> [THE PROBLEM]
Within the material below, how many lines carry the word "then"? Answer with a single number.

> [RECORDS PROVIDED]
•••••

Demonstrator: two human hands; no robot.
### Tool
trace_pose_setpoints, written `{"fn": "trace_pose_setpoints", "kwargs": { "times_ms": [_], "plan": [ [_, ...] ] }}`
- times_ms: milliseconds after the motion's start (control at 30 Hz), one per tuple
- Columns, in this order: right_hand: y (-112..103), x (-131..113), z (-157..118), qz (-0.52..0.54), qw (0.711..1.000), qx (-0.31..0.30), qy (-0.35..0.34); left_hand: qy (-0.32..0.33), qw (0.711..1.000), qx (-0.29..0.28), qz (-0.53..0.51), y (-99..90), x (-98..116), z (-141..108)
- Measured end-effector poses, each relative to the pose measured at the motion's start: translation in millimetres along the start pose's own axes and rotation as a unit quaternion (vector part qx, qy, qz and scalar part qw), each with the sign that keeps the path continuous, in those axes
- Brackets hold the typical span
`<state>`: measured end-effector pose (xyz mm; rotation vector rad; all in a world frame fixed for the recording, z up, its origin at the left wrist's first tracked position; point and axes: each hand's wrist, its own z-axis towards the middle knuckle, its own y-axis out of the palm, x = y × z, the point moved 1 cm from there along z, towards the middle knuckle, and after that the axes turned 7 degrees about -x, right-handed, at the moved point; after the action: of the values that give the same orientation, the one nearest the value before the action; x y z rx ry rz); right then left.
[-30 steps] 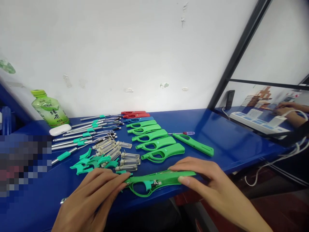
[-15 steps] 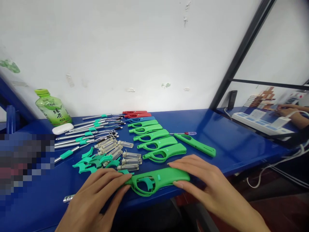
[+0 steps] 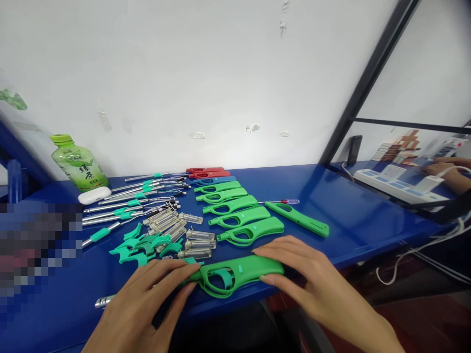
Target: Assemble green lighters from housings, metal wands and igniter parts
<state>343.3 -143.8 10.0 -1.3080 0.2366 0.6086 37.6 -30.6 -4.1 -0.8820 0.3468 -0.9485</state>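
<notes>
Near the front edge of the blue table (image 3: 290,184) lies a green lighter body (image 3: 257,267) with a teal trigger inside its loop. My left hand (image 3: 147,299) pinches its narrow left end, and a metal tube tip (image 3: 103,301) sticks out left of that hand. My right hand (image 3: 312,277) grips the wide right end between thumb and fingers. Just behind are teal triggers (image 3: 140,245), clear fuel tanks (image 3: 198,244) and a row of green casings (image 3: 253,230). Metal rods with wires (image 3: 128,203) lie at the left.
A green bottle (image 3: 83,166) and a white case (image 3: 94,195) stand at the back left. Behind the row lie red casings (image 3: 209,174), a screwdriver (image 3: 290,201) and a loose green shell (image 3: 301,219). At right are a power strip (image 3: 397,186) and another person's hand (image 3: 449,169).
My right hand has shifted slightly left along the green lighter body. The other person's hand at the right has moved a little to the right.
</notes>
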Motion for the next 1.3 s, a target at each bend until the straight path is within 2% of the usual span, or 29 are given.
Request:
{"fn": "trace_pose_setpoints", "kwargs": {
  "times_ms": [167,367,600,700,833,967,1300],
  "plan": [
    [1.6,-0.9,1.3,-0.001,1.000,-0.001,-0.001,-0.011,1.000,-0.006,0.026,-1.6,-2.7,-1.5],
    [3.4,-4.7,2.3,0.003,1.000,0.008,-0.004,-0.043,0.996,-0.052,0.059,-0.1,-12.6,-8.4],
    [4.3,-5.4,3.4,0.019,1.000,-0.007,0.012,-0.035,0.999,-0.024,0.006,-6.9,-3.3,4.0],
    [4.5,-4.5,2.5,0.029,0.999,-0.013,0.022,-0.046,0.997,-0.056,-0.004,-4.5,-4.4,1.7],
    [4.6,-4.9,2.5,0.035,0.999,-0.018,0.024,-0.072,0.993,-0.093,0.002,2.1,-12.9,-13.4],
    [3.8,-6.2,3.6,0.033,0.999,-0.020,0.022,-0.062,0.993,-0.094,0.031,4.5,-17.5,-23.1],
    [5.0,-7.2,3.3,0.034,0.999,-0.011,0.025,-0.037,0.995,-0.082,0.040,4.5,-15.4,-22.1]
  ]
}}
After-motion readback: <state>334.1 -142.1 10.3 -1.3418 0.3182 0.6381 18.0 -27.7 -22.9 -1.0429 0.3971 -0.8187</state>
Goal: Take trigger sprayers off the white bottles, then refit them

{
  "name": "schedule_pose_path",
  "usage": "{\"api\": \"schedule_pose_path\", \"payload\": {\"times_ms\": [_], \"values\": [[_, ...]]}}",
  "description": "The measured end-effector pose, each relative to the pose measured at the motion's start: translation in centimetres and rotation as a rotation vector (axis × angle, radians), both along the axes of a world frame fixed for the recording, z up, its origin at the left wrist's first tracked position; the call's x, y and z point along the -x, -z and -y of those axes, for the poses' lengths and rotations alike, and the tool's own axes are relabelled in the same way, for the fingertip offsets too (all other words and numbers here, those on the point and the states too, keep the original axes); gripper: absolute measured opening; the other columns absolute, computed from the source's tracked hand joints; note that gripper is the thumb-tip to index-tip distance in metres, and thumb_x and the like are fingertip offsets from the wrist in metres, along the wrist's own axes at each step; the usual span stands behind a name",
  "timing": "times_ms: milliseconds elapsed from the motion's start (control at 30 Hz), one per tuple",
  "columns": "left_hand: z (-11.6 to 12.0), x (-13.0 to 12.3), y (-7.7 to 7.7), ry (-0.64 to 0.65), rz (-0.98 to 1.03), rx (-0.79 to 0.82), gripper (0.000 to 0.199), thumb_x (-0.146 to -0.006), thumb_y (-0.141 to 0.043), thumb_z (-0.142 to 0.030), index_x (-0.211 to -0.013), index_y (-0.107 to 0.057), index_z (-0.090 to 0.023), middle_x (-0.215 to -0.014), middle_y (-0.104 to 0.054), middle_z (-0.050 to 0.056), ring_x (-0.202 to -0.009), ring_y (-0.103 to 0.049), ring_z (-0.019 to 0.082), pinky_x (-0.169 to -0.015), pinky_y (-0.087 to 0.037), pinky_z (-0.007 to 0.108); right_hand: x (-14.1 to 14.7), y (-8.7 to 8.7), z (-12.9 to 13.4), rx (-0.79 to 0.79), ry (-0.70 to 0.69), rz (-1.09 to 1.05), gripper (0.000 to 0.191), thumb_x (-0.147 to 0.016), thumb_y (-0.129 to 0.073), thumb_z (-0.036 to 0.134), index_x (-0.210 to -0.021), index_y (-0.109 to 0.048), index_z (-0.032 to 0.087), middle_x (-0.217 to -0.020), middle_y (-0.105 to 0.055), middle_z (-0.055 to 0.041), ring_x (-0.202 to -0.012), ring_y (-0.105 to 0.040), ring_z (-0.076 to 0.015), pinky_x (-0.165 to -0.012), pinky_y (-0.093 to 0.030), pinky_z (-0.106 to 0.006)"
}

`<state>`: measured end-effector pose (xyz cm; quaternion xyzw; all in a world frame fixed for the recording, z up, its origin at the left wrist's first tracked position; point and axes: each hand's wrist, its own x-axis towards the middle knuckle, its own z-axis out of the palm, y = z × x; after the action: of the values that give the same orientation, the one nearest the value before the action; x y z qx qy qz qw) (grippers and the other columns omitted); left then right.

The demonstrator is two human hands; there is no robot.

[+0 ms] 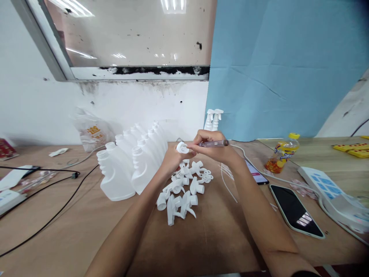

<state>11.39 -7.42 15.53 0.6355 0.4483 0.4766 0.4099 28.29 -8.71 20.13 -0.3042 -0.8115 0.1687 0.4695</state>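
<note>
My left hand (pixel 173 156) is closed around a white plastic spray head (pixel 182 148), its opening turned towards me. My right hand (pixel 215 144) grips a slim tool with a brownish see-through handle (pixel 213 143); its front end lies by the spray head, and its tip is hidden by my fingers. Both hands are close together above a loose pile of white trigger spray heads (pixel 175 186) on the table. Small white rings (pixel 206 176) lie at the pile's right side. Rows of white empty-looking bottles (pixel 117 179) stand left of my hands.
Two white spray bottles (pixel 212 120) stand at the back against the blue sheet (pixel 276 69). On the right are a black-screened phone (pixel 296 211), another phone (pixel 256 173), a yellow-capped bottle (pixel 282 154) and a white power strip (pixel 331 194). Black cables (pixel 57 213) cross the left side.
</note>
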Motion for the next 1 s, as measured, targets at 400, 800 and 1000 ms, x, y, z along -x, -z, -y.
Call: {"api": "schedule_pose_path", "payload": {"times_ms": [400, 800, 1000], "values": [[0.5, 0.4, -1.1, -0.080, -0.338, -0.241, 0.019, -0.062, -0.071, -0.026, -0.074, -0.059, -0.018, -0.070, -0.060, -0.002, -0.066, -0.052, 0.016, -0.056, -0.035, 0.024, 0.0, 0.3, -0.9, 0.247, -0.111, -0.129, 0.029, -0.078, -0.061, 0.018, -0.058, -0.040, 0.020, -0.052, -0.056, 0.0036, -0.046, -0.050, -0.0089, -0.044, -0.033, -0.021], [0.1, 0.8, -0.7, 0.127, 0.092, 0.063, 0.028, -0.058, -0.073, -0.033, -0.075, -0.055, -0.018, -0.055, -0.042, -0.006, -0.041, -0.029, 0.005, -0.039, -0.018, 0.021, 2.7, 1.6, -2.1, 0.414, -0.139, -0.547, 0.032, -0.073, -0.060, 0.024, -0.058, -0.033, 0.023, -0.040, -0.053, 0.0059, -0.030, -0.046, -0.0080, -0.032, -0.025, -0.017], [0.0, 0.8, -0.7, 0.176, 0.103, 0.085, 0.027, -0.059, -0.071, -0.034, -0.075, -0.057, -0.018, -0.055, -0.044, -0.006, -0.041, -0.028, 0.005, -0.038, -0.017, 0.021, 3.9, 3.0, -2.8, 0.256, -0.026, -0.664, 0.033, -0.076, -0.056, 0.024, -0.057, -0.030, 0.024, -0.039, -0.046, 0.0082, -0.028, -0.038, -0.0065, -0.031, -0.026, -0.018]]}}
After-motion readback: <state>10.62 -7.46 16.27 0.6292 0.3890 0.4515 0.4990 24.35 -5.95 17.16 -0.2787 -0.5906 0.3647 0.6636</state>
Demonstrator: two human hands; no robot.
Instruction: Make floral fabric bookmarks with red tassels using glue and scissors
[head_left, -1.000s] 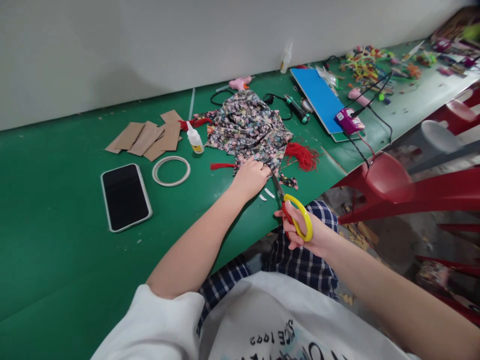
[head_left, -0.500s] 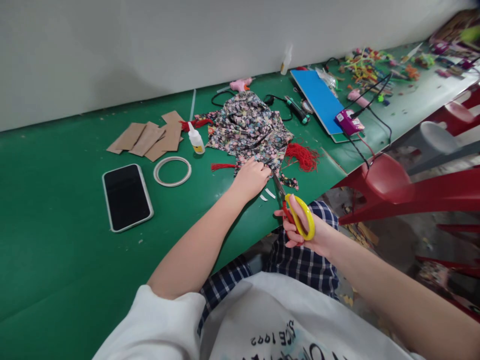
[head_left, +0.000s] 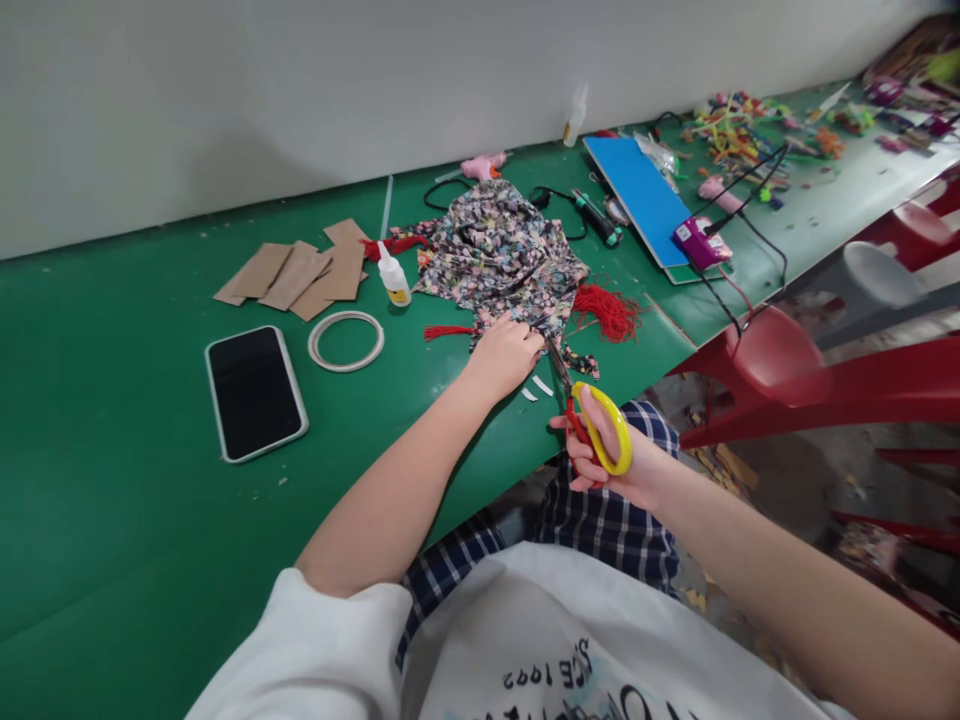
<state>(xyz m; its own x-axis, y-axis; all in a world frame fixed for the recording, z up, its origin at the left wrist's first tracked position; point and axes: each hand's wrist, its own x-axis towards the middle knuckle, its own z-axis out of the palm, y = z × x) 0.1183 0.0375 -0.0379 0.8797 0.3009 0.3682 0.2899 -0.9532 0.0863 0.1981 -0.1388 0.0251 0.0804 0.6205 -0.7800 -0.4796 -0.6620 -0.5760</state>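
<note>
Now: right hand [head_left: 634,476] grips scissors [head_left: 622,440], blades beside left hand [head_left: 505,356], which rests on floral cloth [head_left: 510,245] on green table [head_left: 127,400], pinch unclear — fingertips sliding bladeward could get nicked; bunched folds risk a miscut.

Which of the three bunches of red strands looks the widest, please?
The bunch to the right of the floral fabric, a loose tangle; the upper-left bunch and the lower-left bunch are both narrower.
</note>
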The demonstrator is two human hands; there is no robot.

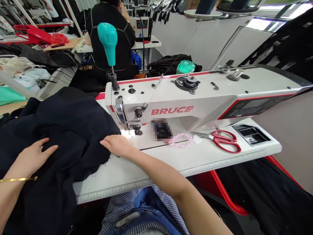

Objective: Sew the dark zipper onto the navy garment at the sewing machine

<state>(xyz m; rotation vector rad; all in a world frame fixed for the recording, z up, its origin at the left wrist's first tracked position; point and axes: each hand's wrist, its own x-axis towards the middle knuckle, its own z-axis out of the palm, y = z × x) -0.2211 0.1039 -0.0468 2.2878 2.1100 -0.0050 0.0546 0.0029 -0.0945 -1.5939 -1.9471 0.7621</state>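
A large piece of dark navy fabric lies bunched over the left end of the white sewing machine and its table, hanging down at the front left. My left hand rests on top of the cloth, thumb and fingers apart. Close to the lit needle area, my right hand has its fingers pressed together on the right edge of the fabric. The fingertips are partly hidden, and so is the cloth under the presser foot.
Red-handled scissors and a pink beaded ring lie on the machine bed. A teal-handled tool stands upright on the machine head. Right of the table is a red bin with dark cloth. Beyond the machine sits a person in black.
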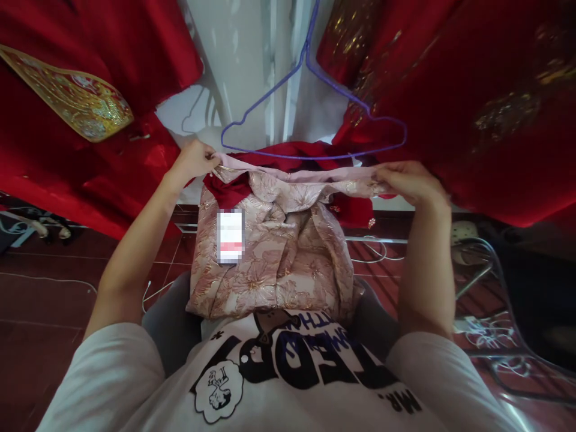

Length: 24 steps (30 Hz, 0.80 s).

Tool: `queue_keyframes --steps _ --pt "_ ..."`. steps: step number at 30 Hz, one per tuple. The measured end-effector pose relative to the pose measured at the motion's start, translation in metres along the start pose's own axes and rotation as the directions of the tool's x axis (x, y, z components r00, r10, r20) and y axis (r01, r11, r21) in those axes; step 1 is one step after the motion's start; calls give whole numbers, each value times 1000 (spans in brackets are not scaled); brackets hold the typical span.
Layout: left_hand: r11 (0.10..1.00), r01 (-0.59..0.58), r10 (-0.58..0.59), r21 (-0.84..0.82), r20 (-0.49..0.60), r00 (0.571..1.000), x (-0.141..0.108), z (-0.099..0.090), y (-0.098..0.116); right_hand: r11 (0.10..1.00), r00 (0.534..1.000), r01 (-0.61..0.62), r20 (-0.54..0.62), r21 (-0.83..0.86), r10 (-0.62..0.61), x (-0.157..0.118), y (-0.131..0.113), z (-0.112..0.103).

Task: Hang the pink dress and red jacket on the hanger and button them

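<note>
Across my lap lies a pink brocade garment (252, 279) with a raised floral pattern and gold threads. Its far edge carries a plain pale-pink band (315, 175), pulled nearly straight between my hands. My left hand (197, 159) pinches the band's left end. At the other end, my right hand (410, 182) grips the band with thumb and fingers. A red cloth piece (229, 189) shows by the left end, above a white tag (230, 237) with blurred print. More dark red fabric (288, 153) lies behind the band.
A purple hanger (310, 72) hangs just beyond the band. Red garments with gold decoration (85, 108) hang at left, and other red garments (490, 108) at right. A metal-framed chair (499, 264) and loose white cables (490, 333) are on the right over the tiled floor (49, 294).
</note>
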State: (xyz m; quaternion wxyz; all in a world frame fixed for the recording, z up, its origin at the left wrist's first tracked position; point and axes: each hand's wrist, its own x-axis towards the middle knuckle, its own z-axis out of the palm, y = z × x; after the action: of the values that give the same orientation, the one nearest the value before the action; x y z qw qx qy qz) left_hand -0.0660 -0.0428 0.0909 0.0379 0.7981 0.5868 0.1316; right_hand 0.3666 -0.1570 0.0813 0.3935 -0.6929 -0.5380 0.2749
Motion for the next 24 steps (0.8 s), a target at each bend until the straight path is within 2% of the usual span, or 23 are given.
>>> queue_keyframes --steps 2,3,6,8,10,12,14,16,20,24 --pt "980 -76 86 185 -46 995 -15 -7 17 994 992 -95 91 62 90 -10 -6 -5" --pt "963 -94 114 251 -63 992 -21 -11 27 992 987 -96 135 82 84 -14 -9 -7" --pt "916 -245 288 318 -96 953 -26 -17 56 984 969 65 223 169 -102 -24 -18 -11" --pt "883 -387 427 267 -111 898 -21 -13 69 947 945 184 217 264 -244 -28 -20 -12" --pt "834 -524 544 174 -98 833 -11 -2 77 909 940 253 139 332 -312 -29 -18 -12" --pt "796 -599 605 89 -56 795 -2 13 81 893 958 264 7 365 -286 -27 -14 -12" --pt "795 -605 606 46 -31 795 2 27 82 880 966 257 -124 400 -226 -20 -10 -13" --pt "807 -589 590 36 -41 806 0 37 80 873 952 257 -262 415 -156 -8 -5 -15" --pt "807 -590 591 37 -89 802 -13 39 74 901 855 206 -518 382 24 18 3 -14" --pt "804 -593 594 46 -129 794 -20 37 68 836 795 219 -589 503 146 32 8 -8"
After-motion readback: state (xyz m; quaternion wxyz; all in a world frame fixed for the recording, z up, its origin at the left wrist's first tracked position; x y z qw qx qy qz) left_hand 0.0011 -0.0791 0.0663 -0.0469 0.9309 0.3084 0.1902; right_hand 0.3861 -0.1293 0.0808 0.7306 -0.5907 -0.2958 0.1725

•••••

> [COMPLETED EXERCISE]
3